» **Exercise description**
In the listing below, locate the line containing "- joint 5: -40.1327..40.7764" and the line containing "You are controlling". Output both of them and every line between, exactly as written, and nothing more.

» **Entries provided**
++++++++++

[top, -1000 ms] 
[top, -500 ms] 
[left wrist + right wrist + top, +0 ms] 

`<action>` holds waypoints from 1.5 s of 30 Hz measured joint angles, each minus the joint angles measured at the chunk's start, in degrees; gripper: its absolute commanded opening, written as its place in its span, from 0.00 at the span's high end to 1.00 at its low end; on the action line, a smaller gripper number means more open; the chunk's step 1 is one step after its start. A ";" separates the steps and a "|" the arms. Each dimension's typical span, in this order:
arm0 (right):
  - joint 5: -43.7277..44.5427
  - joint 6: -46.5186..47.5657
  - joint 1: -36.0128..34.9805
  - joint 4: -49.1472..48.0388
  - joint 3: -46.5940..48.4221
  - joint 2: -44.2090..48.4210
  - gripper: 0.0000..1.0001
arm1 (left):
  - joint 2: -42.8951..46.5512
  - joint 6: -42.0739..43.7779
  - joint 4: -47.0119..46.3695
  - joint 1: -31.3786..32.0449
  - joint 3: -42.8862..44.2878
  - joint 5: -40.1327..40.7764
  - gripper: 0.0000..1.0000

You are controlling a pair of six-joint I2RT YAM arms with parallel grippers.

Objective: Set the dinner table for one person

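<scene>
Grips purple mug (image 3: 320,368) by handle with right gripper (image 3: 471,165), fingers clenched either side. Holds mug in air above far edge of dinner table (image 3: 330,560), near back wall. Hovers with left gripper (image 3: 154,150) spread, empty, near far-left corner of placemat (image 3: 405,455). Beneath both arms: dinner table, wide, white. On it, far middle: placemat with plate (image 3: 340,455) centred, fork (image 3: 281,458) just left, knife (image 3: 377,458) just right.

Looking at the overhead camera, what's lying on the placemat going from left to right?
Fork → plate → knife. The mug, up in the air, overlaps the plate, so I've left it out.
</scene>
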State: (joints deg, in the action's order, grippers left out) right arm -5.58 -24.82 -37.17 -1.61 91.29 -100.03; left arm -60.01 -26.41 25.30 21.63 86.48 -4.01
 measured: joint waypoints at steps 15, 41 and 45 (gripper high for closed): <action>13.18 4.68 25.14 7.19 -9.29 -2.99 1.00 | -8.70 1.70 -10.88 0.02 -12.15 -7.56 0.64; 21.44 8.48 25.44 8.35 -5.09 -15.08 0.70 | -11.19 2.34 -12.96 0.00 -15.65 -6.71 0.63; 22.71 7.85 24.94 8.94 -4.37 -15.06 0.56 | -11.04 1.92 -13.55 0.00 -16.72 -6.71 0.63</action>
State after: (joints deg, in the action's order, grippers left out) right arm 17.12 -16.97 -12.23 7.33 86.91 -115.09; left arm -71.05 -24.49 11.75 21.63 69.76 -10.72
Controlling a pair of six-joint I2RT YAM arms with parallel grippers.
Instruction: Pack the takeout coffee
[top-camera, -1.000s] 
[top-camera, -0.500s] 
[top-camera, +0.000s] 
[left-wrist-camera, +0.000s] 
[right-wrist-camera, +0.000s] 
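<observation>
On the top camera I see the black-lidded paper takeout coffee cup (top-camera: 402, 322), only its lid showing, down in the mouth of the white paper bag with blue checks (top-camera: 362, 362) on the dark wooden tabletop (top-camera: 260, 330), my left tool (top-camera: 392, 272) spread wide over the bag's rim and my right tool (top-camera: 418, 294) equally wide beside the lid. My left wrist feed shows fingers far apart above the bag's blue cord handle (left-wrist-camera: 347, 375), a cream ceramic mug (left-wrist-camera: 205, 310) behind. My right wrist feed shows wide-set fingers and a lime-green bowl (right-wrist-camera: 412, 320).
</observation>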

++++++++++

» **Task solution**
  - joint 5: -40.1327..40.7764
  - gripper: 0.0000..1.0000

You are controlling a pair of six-joint I2RT YAM arms with parallel grippers.

This exercise has nothing more to it.